* [EXERCISE REQUIREMENTS]: Every line of the data should be output word for word.

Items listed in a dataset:
□ □ □ □ □
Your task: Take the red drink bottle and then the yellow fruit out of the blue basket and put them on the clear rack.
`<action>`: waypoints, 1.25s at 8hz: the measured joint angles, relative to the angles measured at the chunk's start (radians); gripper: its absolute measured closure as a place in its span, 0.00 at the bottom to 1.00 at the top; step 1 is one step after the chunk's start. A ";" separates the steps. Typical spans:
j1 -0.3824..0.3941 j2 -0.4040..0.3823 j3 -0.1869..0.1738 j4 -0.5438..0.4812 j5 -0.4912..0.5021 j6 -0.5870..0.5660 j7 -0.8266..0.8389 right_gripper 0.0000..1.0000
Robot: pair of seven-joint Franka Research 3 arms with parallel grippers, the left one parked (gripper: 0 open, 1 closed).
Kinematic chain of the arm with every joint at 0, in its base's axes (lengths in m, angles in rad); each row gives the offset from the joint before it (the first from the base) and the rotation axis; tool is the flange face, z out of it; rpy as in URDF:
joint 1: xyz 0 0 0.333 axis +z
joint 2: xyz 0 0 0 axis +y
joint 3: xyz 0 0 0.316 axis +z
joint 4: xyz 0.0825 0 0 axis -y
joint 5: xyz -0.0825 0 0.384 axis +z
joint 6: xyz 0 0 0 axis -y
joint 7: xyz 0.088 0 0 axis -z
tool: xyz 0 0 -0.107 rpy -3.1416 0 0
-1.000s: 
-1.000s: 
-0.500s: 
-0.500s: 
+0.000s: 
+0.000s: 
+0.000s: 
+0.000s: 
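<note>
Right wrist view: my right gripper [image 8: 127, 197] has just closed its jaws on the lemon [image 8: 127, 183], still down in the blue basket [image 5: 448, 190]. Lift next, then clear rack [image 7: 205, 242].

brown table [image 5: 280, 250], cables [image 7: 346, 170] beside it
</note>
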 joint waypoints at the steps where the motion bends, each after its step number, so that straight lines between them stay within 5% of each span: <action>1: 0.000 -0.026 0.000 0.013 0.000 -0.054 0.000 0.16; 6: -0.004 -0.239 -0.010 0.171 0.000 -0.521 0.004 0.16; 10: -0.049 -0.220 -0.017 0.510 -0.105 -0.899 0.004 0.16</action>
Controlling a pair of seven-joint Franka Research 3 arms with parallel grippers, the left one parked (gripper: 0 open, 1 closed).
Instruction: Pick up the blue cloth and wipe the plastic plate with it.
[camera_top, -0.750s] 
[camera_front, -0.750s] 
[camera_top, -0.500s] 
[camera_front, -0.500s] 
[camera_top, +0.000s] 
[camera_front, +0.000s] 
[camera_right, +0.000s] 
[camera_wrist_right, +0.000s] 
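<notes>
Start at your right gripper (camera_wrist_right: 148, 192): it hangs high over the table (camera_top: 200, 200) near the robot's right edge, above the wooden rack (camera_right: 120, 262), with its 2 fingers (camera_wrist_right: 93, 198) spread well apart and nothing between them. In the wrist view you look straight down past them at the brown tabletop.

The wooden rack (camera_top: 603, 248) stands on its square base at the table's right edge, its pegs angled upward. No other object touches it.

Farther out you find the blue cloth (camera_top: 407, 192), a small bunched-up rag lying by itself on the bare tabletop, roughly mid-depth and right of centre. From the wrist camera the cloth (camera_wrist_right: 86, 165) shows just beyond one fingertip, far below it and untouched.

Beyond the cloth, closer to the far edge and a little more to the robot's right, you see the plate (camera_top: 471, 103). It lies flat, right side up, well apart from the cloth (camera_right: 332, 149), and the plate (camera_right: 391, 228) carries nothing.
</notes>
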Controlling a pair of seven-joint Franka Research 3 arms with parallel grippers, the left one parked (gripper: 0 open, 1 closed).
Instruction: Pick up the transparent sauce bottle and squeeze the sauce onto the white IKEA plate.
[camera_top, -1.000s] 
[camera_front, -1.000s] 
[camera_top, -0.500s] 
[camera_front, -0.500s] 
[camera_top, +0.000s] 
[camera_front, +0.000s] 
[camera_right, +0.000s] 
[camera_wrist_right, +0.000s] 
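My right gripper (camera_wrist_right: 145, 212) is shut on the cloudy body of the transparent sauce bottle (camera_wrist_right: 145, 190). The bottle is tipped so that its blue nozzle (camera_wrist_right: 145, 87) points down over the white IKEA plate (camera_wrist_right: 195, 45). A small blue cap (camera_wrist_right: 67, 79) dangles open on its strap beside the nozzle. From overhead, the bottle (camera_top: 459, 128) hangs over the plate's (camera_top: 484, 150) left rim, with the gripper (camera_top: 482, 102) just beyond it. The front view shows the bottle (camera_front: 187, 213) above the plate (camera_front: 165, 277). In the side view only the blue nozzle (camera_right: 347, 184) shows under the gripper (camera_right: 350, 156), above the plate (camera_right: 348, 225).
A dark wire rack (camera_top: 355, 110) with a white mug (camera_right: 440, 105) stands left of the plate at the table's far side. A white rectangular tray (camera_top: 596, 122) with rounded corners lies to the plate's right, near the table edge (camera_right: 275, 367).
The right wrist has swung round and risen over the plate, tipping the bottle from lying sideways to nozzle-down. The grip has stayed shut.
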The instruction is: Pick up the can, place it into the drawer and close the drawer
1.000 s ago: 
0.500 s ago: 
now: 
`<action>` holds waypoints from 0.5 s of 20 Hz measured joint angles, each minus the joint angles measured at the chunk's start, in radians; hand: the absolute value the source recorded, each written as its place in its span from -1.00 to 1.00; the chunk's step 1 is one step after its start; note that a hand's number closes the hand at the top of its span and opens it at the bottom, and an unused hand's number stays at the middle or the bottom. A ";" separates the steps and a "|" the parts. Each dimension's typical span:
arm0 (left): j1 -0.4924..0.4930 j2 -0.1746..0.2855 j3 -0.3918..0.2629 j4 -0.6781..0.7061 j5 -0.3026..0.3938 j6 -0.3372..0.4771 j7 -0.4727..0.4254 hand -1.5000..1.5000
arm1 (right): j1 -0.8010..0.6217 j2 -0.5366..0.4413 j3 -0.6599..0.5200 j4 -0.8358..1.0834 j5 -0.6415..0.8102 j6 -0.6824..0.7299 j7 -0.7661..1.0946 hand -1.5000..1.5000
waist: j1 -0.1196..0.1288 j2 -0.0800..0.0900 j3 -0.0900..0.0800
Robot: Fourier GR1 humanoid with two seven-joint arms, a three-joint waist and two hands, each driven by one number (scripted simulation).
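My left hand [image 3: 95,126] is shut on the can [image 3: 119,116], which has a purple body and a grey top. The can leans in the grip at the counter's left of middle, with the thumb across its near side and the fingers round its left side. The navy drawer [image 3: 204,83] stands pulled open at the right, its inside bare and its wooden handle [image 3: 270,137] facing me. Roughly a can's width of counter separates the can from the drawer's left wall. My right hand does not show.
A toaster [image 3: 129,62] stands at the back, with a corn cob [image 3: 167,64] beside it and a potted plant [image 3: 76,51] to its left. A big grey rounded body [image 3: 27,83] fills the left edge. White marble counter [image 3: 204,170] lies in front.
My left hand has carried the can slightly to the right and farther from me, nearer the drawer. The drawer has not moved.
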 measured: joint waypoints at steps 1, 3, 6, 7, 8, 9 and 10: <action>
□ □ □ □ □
* [ANSWER BOX]:
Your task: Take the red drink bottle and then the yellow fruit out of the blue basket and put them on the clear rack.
`<action>`: waypoints, 1.25s at 8hz: the measured joint angles, relative to the angles measured at the chunk's start (radians); gripper: its absolute measured closure as a place in its span, 0.00 at the bottom to 1.00 at the top; step 1 is one step after the chunk's start. A ";" separates the steps. Typical spans:
j1 -0.3824..0.3941 j2 -0.4040..0.3823 j3 -0.1869..0.1738 j4 -0.5438..0.4812 j5 -0.4912..0.5021 j6 -0.5870..0.5660 j7 -0.8266..0.8389 right_gripper 0.0000..1.0000
Robot: pair of seven-joint Franka Research 3 arms with parallel grippers, the left one parked (gripper: 0 open, 1 closed).
Kinematic chain of the arm with every joint at 0, in its base's axes (lengths in m, angles in rad); each row gives the offset from the joint before it (the first from the base) and the rotation axis; tool is the flange face, z out of it; rpy as in URDF:
joint 1: xyz 0 0 0.333 axis +z
joint 2: xyz 0 0 0 axis +y
joint 3: xyz 0 0 0.316 axis +z
joint 4: xyz 0.0825 0 0 axis -y
joint 5: xyz -0.0825 0 0.384 axis +z
joint 6: xyz 0 0 0 axis -y
joint 7: xyz 0.088 0 0 axis -z
tool: xyz 0 0 -0.107 rpy -3.1416 0 0
-1.000s: 
-1.000s: 
-0.500s: 
-0.500s: 
+0.000s: 
+0.000s: 
+0.000s: 
+0.000s: 
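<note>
Right wrist view: my right gripper [image 8: 127, 197] has just closed its jaws on the lemon [image 8: 127, 183], still down in the blue basket [image 5: 448, 190]. Lift next, then clear rack [image 7: 205, 242].

brown table [image 5: 280, 250], cables [image 7: 346, 170] beside it
</note>
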 joint waypoints at the steps where the motion bends, each after its step number, so that straight lines between them stay within 5% of each span: <action>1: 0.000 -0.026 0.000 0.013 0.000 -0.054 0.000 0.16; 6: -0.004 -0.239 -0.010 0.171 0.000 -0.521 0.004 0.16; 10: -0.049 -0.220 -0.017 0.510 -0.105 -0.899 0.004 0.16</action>
Controlling a pair of seven-joint Franka Research 3 arms with parallel grippers, the left one parked (gripper: 0 open, 1 closed).
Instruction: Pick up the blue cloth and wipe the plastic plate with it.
[camera_top, -0.750s] 
[camera_front, -0.750s] 
[camera_top, -0.500s] 
[camera_front, -0.500s] 
[camera_top, +0.000s] 
[camera_front, +0.000s] 
[camera_right, +0.000s] 
[camera_wrist_right, +0.000s] 
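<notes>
Start at your right gripper (camera_wrist_right: 148, 192): it hangs high over the table (camera_top: 200, 200) near the robot's right edge, above the wooden rack (camera_right: 120, 262), with its 2 fingers (camera_wrist_right: 93, 198) spread well apart and nothing between them. In the wrist view you look straight down past them at the brown tabletop.

The wooden rack (camera_top: 603, 248) stands on its square base at the table's right edge, its pegs angled upward. No other object touches it.

Farther out you find the blue cloth (camera_top: 407, 192), a small bunched-up rag lying by itself on the bare tabletop, roughly mid-depth and right of centre. From the wrist camera the cloth (camera_wrist_right: 86, 165) shows just beyond one fingertip, far below it and untouched.

Beyond the cloth, closer to the far edge and a little more to the robot's right, you see the plate (camera_top: 471, 103). It lies flat, right side up, well apart from the cloth (camera_right: 332, 149), and the plate (camera_right: 391, 228) carries nothing.
</notes>
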Controlling a pair of seven-joint Franka Research 3 arms with parallel grippers, the left one parked (gripper: 0 open, 1 closed).
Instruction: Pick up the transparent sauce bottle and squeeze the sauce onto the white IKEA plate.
[camera_top, -1.000s] 
[camera_front, -1.000s] 
[camera_top, -0.500s] 
[camera_front, -0.500s] 
[camera_top, +0.000s] 
[camera_front, +0.000s] 
[camera_right, +0.000s] 
[camera_wrist_right, +0.000s] 
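My right gripper (camera_wrist_right: 145, 212) is shut on the cloudy body of the transparent sauce bottle (camera_wrist_right: 145, 190). The bottle is tipped so that its blue nozzle (camera_wrist_right: 145, 87) points down over the white IKEA plate (camera_wrist_right: 195, 45). A small blue cap (camera_wrist_right: 67, 79) dangles open on its strap beside the nozzle. From overhead, the bottle (camera_top: 459, 128) hangs over the plate's (camera_top: 484, 150) left rim, with the gripper (camera_top: 482, 102) just beyond it. The front view shows the bottle (camera_front: 187, 213) above the plate (camera_front: 165, 277). In the side view only the blue nozzle (camera_right: 347, 184) shows under the gripper (camera_right: 350, 156), above the plate (camera_right: 348, 225).
A dark wire rack (camera_top: 355, 110) with a white mug (camera_right: 440, 105) stands left of the plate at the table's far side. A white rectangular tray (camera_top: 596, 122) with rounded corners lies to the plate's right, near the table edge (camera_right: 275, 367).
The right wrist has swung round and risen over the plate, tipping the bottle from lying sideways to nozzle-down. The grip has stayed shut.
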The instruction is: Pick up the can, place it into the drawer and close the drawer
1.000 s ago: 
0.500 s ago: 
now: 
`<action>` holds waypoints from 0.5 s of 20 Hz measured joint angles, each minus the joint angles measured at the chunk's start, in radians; hand: the absolute value the source recorded, each written as its place in its span from -1.00 to 1.00; the chunk's step 1 is one step after its start; note that a hand's number closes the hand at the top of its span and opens it at the bottom, and an unused hand's number stays at the middle or the bottom. A ";" separates the steps and a "|" the parts. Each dimension's typical span:
arm0 (left): j1 -0.4924..0.4930 j2 -0.1746..0.2855 j3 -0.3918..0.2629 j4 -0.6781..0.7061 j5 -0.3026..0.3938 j6 -0.3372..0.4771 j7 -0.4727..0.4254 hand -1.5000..1.5000
arm1 (right): j1 -0.8010..0.6217 j2 -0.5366..0.4413 j3 -0.6599..0.5200 j4 -0.8358..1.0834 j5 -0.6415..0.8102 j6 -0.6824..0.7299 j7 -0.7661..1.0946 hand -1.5000..1.5000
waist: j1 -0.1196..0.1288 j2 -0.0800..0.0900 j3 -0.0900..0.0800
Robot: Fourier GR1 humanoid with two seven-joint arms, a three-joint waist and two hands, each driven by one number (scripted simulation).
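My left hand [image 3: 95,126] is shut on the can [image 3: 119,116], which has a purple body and a grey top. The can leans in the grip at the counter's left of middle, with the thumb across its near side and the fingers round its left side. The navy drawer [image 3: 204,83] stands pulled open at the right, its inside bare and its wooden handle [image 3: 270,137] facing me. Roughly a can's width of counter separates the can from the drawer's left wall. My right hand does not show.
A toaster [image 3: 129,62] stands at the back, with a corn cob [image 3: 167,64] beside it and a potted plant [image 3: 76,51] to its left. A big grey rounded body [image 3: 27,83] fills the left edge. White marble counter [image 3: 204,170] lies in front.
My left hand has carried the can slightly to the right and farther from me, nearer the drawer. The drawer has not moved.
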 measured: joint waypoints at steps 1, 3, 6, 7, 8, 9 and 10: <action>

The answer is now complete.